いまは木村さんご自身、影響力のある存在です。独立を考えたりは?

fifthは2018年からスケールしましたが、それより以前は、独立を考えたこともあります。でも、「時間がもったいないな」と。fifthのみんなが大好きだし、自分が独立したら、後に続く人たちも同じ繰り返しになってしまう。美容師は53万人以上いると言われています。みんなで豊かになるためには、自分自身が影響力を持てるようになって「独立しなくてもできるんだ」ということを見せればいい、と思い直しました。

実際、fifthでは独立や離職が少ないですか?

アシスタントでの離職は、毎年1人くらいあります。今年は3人退社しました。対人関係ではなく、「他にやりたいことがある」「忙しいから」といった理由ですね。集客できていることもあって、結構な忙しさなんです。ただし、その子が辞めることになったのは、会社のせい。決して本人のせいではありません。なので、会社として改善できるところは改善していかないといけません。

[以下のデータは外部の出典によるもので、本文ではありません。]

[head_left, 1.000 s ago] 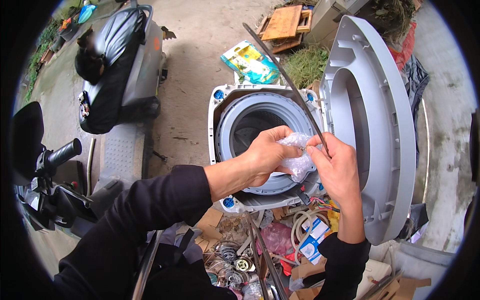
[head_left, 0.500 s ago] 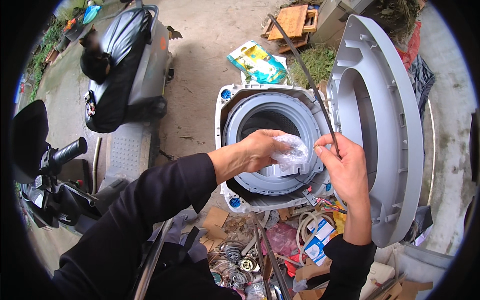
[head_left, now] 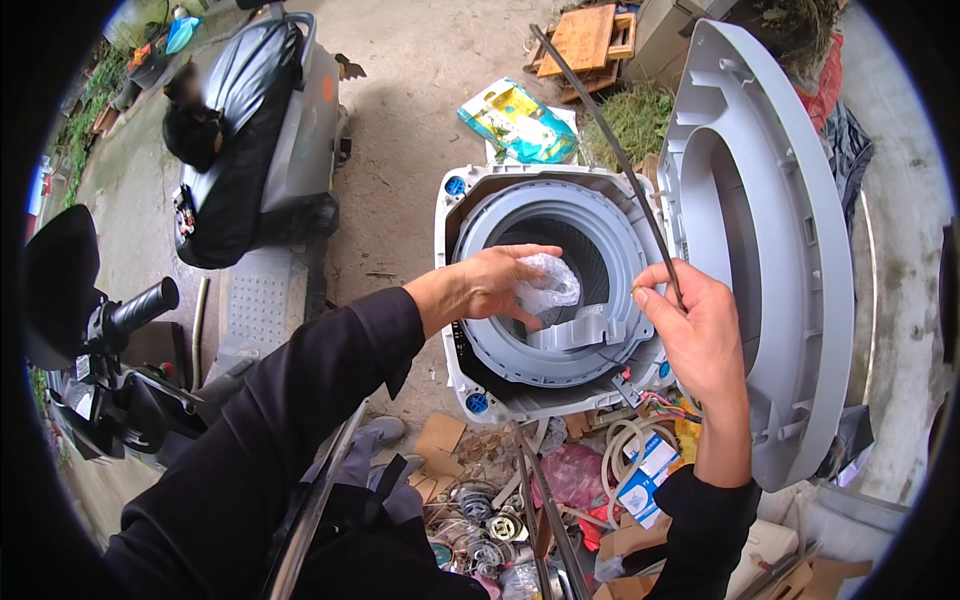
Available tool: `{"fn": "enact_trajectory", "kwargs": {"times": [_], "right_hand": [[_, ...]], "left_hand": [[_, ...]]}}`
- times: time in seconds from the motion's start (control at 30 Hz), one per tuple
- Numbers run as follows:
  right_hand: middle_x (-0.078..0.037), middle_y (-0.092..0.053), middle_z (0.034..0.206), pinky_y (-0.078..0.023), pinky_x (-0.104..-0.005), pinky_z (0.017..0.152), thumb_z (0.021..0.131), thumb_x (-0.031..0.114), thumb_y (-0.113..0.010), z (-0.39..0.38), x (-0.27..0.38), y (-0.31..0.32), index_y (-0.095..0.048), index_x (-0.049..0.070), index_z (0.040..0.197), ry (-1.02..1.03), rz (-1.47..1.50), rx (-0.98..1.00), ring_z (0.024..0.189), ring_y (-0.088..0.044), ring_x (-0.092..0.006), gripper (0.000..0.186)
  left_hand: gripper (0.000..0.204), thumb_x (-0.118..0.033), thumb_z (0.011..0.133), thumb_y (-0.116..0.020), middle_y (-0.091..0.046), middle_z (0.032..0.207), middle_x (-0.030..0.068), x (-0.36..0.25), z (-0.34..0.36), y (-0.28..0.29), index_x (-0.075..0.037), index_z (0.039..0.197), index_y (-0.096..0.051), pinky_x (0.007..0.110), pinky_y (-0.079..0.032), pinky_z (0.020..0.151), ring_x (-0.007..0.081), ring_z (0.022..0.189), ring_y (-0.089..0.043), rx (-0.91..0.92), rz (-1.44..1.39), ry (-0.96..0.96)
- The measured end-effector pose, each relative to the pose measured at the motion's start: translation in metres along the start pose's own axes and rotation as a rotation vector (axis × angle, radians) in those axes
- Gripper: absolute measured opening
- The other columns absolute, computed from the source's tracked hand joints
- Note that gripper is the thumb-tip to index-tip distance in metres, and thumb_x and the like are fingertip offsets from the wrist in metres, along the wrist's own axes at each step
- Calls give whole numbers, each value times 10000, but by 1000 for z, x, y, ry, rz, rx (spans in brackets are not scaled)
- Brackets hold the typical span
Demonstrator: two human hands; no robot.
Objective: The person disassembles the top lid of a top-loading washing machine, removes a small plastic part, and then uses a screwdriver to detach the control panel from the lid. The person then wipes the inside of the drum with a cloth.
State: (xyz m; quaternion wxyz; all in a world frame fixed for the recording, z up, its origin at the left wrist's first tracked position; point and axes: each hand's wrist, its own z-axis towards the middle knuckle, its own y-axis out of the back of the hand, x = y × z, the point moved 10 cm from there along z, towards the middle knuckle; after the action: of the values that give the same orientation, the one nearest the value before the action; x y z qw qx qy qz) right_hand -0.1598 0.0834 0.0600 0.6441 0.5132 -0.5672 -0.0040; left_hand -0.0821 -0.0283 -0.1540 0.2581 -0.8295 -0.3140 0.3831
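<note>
My left hand [head_left: 485,285] is over the opening of a grey washing machine tub [head_left: 480,350], fingers spread loosely around a crumpled clear plastic bag [head_left: 550,282]. Below the bag, a pale grey plastic bracket [head_left: 590,331] lies on the tub ring. At the tub's right side, my right hand [head_left: 697,325] has thumb and forefinger pinched together; what sits at their tips is too small to name. A long dark rod [head_left: 605,130] slants down from the far side to that hand's fingers; whether they grip it I cannot tell.
A big grey washer cover [head_left: 810,200] stands at the right. Coloured wires [head_left: 670,405], a coiled hose [head_left: 612,460] and scrap parts [head_left: 485,525] litter the near ground. A scooter [head_left: 120,340] and a grey cart [head_left: 300,140] with a black animal [head_left: 190,130] are at left.
My left hand has moved left with the plastic bag and its fingers have spread, uncovering more of the grey bracket. My right hand keeps its pinch almost in place.
</note>
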Motion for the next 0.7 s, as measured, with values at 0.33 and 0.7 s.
{"fn": "enact_trajectory", "kwargs": {"times": [0.33,0.7], "right_hand": [[40,-393,552,-276,-280,494,899,58,-661,2,-2,-2,-660,-2,902,1,-19,4,522,-341,-49,60],[44,-391,565,-265,-289,496,890,63,-666,2,-3,-1,-664,-3,900,-15,-35,-3,526,-341,-48,66]], "left_hand": [[373,-80,863,-510,-608,1246,212,2,14,42,17,1216,-579,496,-523,1026,348,1166,-634,14,-108,-16],[454,-282,749,-858,-649,966,97,-12,6,104,-57,1072,-633,409,-552,733,241,844,-646,-488,353,-104]]}}
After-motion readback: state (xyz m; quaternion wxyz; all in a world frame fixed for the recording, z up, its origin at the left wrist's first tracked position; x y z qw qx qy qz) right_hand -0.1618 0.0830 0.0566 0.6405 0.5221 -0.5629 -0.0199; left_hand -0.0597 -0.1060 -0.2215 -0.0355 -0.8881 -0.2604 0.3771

スタイリストの離職は、ここ数年ゼロですね。仮に一時期「辞めたい」と言っても、最終的には留まります。フリーランスに流れていない。

それは、どうしてですか?

ひとつは、HOT PEPPER Beautyで、サロンでガッツリ集客できているという安心感。「サロン=チーム」で集客をすることで、勘違いをさせない、ということですね。「SNS集客=個人」で売上を出せると、自分の力を過信してしまうことも…。サロンを辞めたけど、その後、何者にもなれなかった美容師さんを多く見てきましたから。

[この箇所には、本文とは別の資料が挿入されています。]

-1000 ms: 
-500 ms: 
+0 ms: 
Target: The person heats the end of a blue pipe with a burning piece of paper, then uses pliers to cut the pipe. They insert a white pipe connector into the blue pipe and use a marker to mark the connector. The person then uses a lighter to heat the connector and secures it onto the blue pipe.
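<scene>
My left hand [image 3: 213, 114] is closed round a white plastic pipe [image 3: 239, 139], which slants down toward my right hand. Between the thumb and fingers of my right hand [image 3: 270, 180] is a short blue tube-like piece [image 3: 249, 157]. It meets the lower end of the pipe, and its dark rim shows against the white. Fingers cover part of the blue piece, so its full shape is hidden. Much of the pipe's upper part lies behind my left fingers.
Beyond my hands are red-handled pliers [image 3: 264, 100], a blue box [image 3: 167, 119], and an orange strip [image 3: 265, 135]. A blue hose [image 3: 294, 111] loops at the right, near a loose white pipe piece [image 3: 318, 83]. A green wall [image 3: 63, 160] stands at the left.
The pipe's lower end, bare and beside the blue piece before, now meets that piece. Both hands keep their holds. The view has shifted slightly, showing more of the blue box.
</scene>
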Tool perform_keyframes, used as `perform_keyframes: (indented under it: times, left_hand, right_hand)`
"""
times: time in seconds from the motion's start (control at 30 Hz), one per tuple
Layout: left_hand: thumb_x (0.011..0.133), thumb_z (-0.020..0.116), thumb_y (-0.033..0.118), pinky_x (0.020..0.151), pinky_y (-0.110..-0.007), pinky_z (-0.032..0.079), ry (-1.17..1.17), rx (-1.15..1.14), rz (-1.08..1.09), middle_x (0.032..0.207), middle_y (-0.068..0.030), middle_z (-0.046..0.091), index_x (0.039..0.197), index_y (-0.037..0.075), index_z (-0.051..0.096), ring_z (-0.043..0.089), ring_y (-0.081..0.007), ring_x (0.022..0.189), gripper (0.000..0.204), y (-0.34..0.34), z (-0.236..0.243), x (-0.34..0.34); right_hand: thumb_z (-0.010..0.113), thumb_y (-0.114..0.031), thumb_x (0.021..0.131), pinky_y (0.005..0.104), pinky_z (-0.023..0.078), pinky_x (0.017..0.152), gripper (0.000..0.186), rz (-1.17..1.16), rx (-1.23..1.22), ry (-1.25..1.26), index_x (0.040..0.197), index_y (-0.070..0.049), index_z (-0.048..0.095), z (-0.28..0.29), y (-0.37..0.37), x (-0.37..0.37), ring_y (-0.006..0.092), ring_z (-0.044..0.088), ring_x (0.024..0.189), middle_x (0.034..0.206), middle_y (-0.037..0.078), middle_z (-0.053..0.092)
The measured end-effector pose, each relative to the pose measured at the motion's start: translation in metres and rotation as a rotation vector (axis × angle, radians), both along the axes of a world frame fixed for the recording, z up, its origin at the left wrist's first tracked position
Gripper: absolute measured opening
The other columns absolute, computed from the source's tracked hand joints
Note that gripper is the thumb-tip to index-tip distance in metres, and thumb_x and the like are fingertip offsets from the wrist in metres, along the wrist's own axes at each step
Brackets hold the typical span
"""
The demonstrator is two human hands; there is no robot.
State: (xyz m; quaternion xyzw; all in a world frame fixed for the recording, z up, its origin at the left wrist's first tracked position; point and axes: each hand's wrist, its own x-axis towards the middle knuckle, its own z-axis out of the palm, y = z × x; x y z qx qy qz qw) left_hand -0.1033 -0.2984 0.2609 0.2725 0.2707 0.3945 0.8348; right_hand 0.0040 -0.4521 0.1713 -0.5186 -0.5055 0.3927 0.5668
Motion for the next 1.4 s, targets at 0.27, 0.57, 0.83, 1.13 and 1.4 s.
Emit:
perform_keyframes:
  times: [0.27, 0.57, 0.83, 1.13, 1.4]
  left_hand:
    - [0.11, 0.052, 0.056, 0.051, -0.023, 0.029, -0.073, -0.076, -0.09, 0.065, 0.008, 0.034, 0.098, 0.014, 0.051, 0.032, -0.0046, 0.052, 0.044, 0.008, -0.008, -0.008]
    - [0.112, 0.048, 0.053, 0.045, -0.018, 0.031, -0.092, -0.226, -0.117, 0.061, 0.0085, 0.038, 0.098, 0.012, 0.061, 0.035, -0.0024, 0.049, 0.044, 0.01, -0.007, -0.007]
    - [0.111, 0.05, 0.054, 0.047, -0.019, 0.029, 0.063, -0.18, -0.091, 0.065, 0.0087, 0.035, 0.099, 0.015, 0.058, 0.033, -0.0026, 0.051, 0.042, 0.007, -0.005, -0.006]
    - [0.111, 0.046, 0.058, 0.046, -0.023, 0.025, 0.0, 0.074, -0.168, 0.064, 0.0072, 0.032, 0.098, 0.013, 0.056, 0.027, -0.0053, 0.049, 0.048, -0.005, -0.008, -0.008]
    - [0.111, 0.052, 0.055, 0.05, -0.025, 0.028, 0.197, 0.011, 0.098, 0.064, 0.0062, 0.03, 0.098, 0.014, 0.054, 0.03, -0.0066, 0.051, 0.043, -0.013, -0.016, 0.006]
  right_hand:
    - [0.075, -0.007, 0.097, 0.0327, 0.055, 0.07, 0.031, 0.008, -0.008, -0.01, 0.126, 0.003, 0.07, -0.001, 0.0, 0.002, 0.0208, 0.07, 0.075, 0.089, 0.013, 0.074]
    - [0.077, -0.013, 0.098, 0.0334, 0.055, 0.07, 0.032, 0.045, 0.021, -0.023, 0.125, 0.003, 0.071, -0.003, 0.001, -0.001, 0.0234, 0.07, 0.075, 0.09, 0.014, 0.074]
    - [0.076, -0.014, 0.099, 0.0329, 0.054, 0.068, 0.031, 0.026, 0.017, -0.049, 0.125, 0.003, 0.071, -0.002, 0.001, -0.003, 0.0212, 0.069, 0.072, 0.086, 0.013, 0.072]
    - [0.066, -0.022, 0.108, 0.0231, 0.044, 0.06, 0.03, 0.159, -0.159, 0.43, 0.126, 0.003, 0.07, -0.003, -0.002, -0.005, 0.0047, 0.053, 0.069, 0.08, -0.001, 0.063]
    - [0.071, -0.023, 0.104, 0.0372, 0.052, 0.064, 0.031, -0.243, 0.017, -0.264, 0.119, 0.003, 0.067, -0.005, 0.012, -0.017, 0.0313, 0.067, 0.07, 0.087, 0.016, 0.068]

もうひとつは、スタッフへの還元率をずっと上げ続けていること。現在は還元率37~38%。fifthは20代スタッフがメインですが、スタイリストの平均年収は1,000万円オーバーです。

「5大商社の年収に勝つ」というのを目標に、これからも還元率を上げ続けたい。僕はそのために、マーケティングを勉強しました。でも、楽しみながら稼いでほしいんですよね。

自分がアシスタントだった時は、とにかくお金がなかった。それって、“いい苦労じゃない”と思うんです。お金は、人を豊かにする手段。保険も最初から整っていたほうがいいし、スタッフも家族も安心できる環境にしたい。僕はスタッフに「おまえらの背景まで含めて幸せになる会社にするから、一緒にやっていこう」と、よく話します。